A knife-wielding carjacker ended up in the hospital — and in custody — after his third attempt to steal a car resulted in a brief chase and a horrifying crash into an unmarked police car on Metropolitan Avenue on Aug. 20, police said.
The would-be thief started his crime-filled morning within the confines of the neighboring 94th Precinct at around 9:30, when he flashed his knife at a man and demanded that he turn over his commercial van.
The man complied, but went off to grab a 2X4 while the thief tried to get away. Alas, the van wouldn’t start, giving the van owner time to chase the thief away with the lumber, cops said.
But that didn’t deter the thief, who attempted to steal another car, this one stopped at a nearby red light. That driver saw the thief’s 11-inch butcher’s knife and sped off before the crime could occur, cops said.
Finally, the carjacker was successful, pulling the knife on a driver inside his car on Wythe Avenue between North Third and North Fourth streets, also in the 94th Precinct.
“Get out of the car or I will kill you,” he screamed, brandishing the sharp object that indicated he had the means to make good on his threat.
The driver abandoned the car, a new Toyota Echo, and the thief sped off towards Metropolitan Avenue.
That driver, a 51-year-old man, called 911, and cops broadcast the plate number of the Toyota throughout the 94th and 90th precincts.
Officers Konata Hood and Rudy Dominguez of the 90th Precinct, who were on routine patrol in their squad car, soon spotted the car and began following it.

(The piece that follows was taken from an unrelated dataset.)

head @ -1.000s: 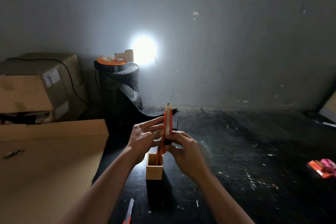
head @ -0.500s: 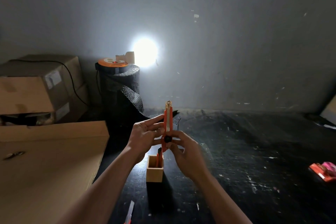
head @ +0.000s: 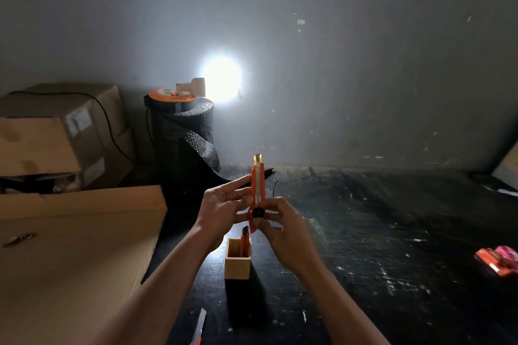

To elude police, the carjacker started driving on the wrong side of the road, where he struck an unmarked police cruiser carrying Officers Jose Santiago and Mark Newman, who were coming towards the scene.
The carjacker, 38, slammed into the unmarked car, totalling the Toyota and knocking himself unconscious. A star-shaped crack in the windshield indicated to cops that he had not been wearing his seat belt.
He was taken to Woodhull Hospital, where he was charged with robbery, weapons and stolen property possession, reckless endangerment and resisting arrest.
Santiago and Newman were treated and released at Bellevue Hospital in Manhattan.
The butcher knife was recovered from the wrecked Toyota, cops said. Days later, the car was still sitting on Montrose Avenue, around the corner from the Union Avenue stationhouse.